Extract year number from string surrounded by special characters

What a good way to extract only 2007 number from the following line:

some_string <- "1_2_start_2007_3_end"

The sample for determining the year number in my case will be as follows:

  • 4 digits
  • surrounded by "_"

I am new to using regular expressions.

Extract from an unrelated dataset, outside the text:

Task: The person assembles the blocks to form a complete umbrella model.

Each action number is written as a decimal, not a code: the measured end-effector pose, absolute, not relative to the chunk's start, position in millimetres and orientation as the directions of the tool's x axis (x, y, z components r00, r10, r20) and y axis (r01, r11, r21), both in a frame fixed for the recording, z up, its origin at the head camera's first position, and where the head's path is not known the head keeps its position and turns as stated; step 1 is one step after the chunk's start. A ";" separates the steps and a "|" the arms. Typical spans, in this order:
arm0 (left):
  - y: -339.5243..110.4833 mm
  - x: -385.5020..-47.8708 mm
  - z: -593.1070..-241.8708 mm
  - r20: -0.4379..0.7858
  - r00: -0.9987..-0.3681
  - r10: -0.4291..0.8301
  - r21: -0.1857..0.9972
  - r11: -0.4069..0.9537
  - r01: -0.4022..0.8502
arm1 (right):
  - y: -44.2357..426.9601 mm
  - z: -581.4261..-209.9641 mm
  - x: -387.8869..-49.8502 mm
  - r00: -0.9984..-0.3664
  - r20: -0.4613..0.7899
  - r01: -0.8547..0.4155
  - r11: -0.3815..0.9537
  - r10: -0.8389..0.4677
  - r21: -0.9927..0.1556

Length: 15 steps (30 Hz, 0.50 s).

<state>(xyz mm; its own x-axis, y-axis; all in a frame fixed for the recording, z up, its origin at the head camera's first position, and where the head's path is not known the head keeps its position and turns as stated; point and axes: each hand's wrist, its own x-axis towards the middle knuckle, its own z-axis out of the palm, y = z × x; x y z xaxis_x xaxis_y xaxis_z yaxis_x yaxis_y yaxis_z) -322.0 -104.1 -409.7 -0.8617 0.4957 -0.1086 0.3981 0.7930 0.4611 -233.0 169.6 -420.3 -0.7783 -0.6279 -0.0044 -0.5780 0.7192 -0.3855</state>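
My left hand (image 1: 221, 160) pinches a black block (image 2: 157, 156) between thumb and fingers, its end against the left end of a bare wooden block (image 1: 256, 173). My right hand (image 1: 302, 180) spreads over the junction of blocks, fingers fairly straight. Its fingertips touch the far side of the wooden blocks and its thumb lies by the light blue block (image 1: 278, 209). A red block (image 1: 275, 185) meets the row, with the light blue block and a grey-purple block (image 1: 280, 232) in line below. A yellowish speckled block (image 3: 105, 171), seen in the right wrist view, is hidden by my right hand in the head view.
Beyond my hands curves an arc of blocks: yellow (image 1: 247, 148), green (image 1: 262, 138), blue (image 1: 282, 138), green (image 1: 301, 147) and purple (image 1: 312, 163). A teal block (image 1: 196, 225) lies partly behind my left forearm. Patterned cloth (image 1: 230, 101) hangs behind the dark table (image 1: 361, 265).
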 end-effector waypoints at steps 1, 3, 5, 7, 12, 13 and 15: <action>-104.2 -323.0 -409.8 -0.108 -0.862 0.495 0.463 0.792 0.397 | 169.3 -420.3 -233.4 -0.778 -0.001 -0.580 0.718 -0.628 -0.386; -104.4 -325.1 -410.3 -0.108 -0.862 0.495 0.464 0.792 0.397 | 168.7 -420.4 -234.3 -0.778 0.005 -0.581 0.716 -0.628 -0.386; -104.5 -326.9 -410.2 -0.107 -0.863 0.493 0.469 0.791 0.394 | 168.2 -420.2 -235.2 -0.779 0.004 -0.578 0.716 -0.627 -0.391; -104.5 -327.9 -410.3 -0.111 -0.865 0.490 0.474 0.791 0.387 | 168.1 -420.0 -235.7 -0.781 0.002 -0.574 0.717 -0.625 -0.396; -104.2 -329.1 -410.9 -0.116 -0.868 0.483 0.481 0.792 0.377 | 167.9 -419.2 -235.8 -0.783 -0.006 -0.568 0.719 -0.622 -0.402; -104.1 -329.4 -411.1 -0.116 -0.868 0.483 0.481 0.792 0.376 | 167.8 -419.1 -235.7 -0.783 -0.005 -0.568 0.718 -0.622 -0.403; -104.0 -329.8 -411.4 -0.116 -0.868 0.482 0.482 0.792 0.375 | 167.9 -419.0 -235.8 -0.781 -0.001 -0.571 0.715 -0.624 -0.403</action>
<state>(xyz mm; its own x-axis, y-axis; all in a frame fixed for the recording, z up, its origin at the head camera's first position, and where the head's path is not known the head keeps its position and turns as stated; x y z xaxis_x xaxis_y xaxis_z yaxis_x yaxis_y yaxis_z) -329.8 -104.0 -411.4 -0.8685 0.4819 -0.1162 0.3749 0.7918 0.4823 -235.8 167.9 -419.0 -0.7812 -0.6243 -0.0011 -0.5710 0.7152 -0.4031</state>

I tried the following:

 regexp <- "_+[0-9]+_"
 names <- str_extract(files, regexp)

But this does not take into account that there are always 4 digits and displays underscores.

+4
source share
4 answers

We can use regex lookbehind to point _and extract 4 digits following

library(stringr)
str_extract(some_string, "(?<=_)\\d{4}")
#[1] "2007"

If the pattern also shows -both before and after 4 digits, then also use the regex expression

str_extract(some_string, "(?<=_)\\d{4}(?=_)")
#[1] "2007"
+4
source

You can also use the option sub:

some_string <- "1_2_start_2007_3_end"
sub(".*_(\\d{4})_.*", "\\1", some_string)

regex

  • .* - 0+,
  • _ - a _ char
  • (\\d{4}) - 1 ( \1 ): 4
  • _.* - a _, 0+ .

: akrun str_extract(some_string, "(?<=_)\\d{4}") , sub(".*_(\\d{4})_.*", "\\1", some_string) 4- , _. .: sub(".*?_(\\d{4})_.*", "\\1", some_string).

R test:

some_string <- "1_2018_start_2007_3_end"
sub(".*?_(\\d{4})_.*", "\\1", some_string) # leftmost
## -> 2018
sub(".*_(\\d{4})_.*", "\\1", some_string) # rightmost
## -> 2007
+5

, , _ . - NA, !is.na . nchar 4.

i1 <- as.numeric(strsplit(some_string, '_')[[1]])
i1 <- i1[!is.na(i1)]

i1[nchar(i1) == 4]
#[1] 2007
+2

, :

\S.*_(\d{4})_\S.*

It means,

  • any number of non-spatial characters,
  • then _
  • followed by four digits (d {4})
  • over four digits your year is captured using ()
  • another _
  • any other line without spaces

Since you mentioned that you are a beginner, please check this and all the other answers at https://regex101.com/ , it is very good to study regex, it explains in detail what your regex does.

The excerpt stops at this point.